The results of screening for the presence and clonal contribution of highly prominent common-insertion-site (CIS) clones are shown for Patient 1 (Panel A) and Patient 2 (Panel B). At every time point analyzed, sequence counts for all retroviral insertion sites (RISs) contributing to an individual CIS derived from bone marrow cells and primary blood leukocytes are clustered and relate to the total sequence count at the respective time point. To estimate the overall contribution, the relative sequence counts in all CIS clones are related to sequence counts of non–CIS-related genes. (An overview of CIS clones that were detected at more than one time point is provided in Table 5 in the Supplementary Appendix.) CISs of second order are defined as integration sites detected in a window of 30 kb, those of third order in a window of 50 kb, and those of fourth order in a window of 100 kb. CIS clones of fifth and higher orders were further defined in a window of 200 kb.
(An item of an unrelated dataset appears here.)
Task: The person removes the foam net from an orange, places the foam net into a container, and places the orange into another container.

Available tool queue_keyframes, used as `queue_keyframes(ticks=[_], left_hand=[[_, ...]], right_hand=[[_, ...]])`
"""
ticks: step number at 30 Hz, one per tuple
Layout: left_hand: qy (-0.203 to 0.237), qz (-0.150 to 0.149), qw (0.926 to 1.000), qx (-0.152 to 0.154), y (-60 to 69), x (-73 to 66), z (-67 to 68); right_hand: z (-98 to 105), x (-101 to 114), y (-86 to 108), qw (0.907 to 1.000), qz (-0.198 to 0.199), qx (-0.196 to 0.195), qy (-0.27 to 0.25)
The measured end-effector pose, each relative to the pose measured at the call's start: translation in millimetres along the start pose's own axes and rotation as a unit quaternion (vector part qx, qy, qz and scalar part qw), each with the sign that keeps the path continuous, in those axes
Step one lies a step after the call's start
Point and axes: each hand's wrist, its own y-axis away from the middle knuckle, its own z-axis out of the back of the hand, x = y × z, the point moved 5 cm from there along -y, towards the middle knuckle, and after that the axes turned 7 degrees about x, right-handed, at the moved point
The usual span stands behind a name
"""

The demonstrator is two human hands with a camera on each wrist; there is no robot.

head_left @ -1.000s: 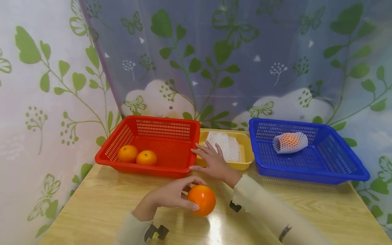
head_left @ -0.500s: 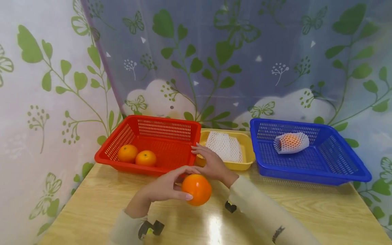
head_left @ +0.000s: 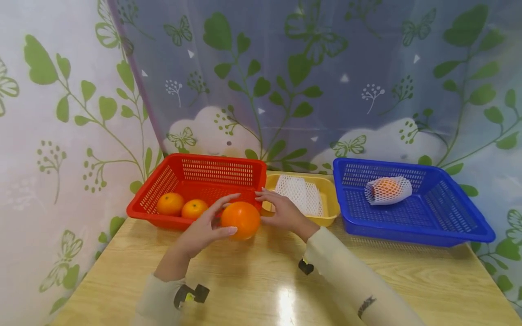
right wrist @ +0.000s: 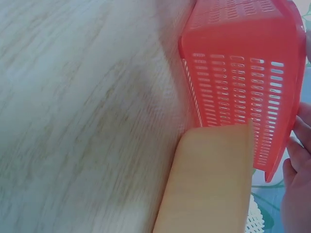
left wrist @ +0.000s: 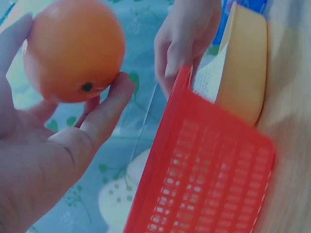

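Observation:
My left hand (head_left: pixel 199 234) holds a large orange (head_left: pixel 244 219) between thumb and fingers, raised above the front rim of the red basket (head_left: pixel 218 172). In the left wrist view the fruit (left wrist: pixel 73 48) shows its dark stem end. Two more oranges (head_left: pixel 195 209) lie in the basket's front left corner. My right hand (head_left: pixel 287 216) is at the basket's right rim, its fingers lightly bent and touching the edge. The right wrist view catches only part of those fingers (right wrist: pixel 303 126), beside the red rim.
Right of the red basket is a yellow tray (head_left: pixel 329 199) with white foam net sleeves (head_left: pixel 299 194). Farther right stands a blue basket (head_left: pixel 440 203) holding an orange in a foam net (head_left: pixel 387 190). All stand on a wooden table (head_left: pixel 244 290) before a patterned curtain.
My left hand has carried the orange up and to the left, from above the table to the red basket's front rim. My right hand has stayed by the basket's right rim, its fingers drawing closer together.

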Motion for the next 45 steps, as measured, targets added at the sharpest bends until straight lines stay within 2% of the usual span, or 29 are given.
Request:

The sequence count is given as a proportion of total sequence counts in CIS genes, as compared with the total overall sequence count, showing the number of days after gene therapy (GT). The relative clonal contribution of vector-targeted gene loci that have been shown to induce malignant clonal expansion in gene-therapy studies involving patients with chronic granulomatous disease (CGD) and severe combined immunodeficiency with γc-chain defects (γc-SCID) is shown for Patient 1 (Panel C) and Patient 2 (Panel D). In both patients, the presence of LMO2, CCND2, and BMI1 (which have been shown to trigger malignant transformation of CD3+ T cells in patients with γc-SCID) was almost exclusively restricted to CD3+ T cells. Accordingly, the presence of MDS1/EVI1, PRDM16, and SETBP1 (which have been shown to trigger myeloid clonal expansion in patients with CGD) was largely found in granulocytes (G). Numbers in parentheses indicate the number of clones containing an insertion site within or close to the respective RefSeq gene. The label “Other” indicates the number of all less frequently encountered genetic locations that carry insertion sites in the respective sample analyzed. The MDS1 clone carries an integration site at the MDS1 locus at position 169071575 bp on chromosome 3, which substantially contributes to myeloid regeneration.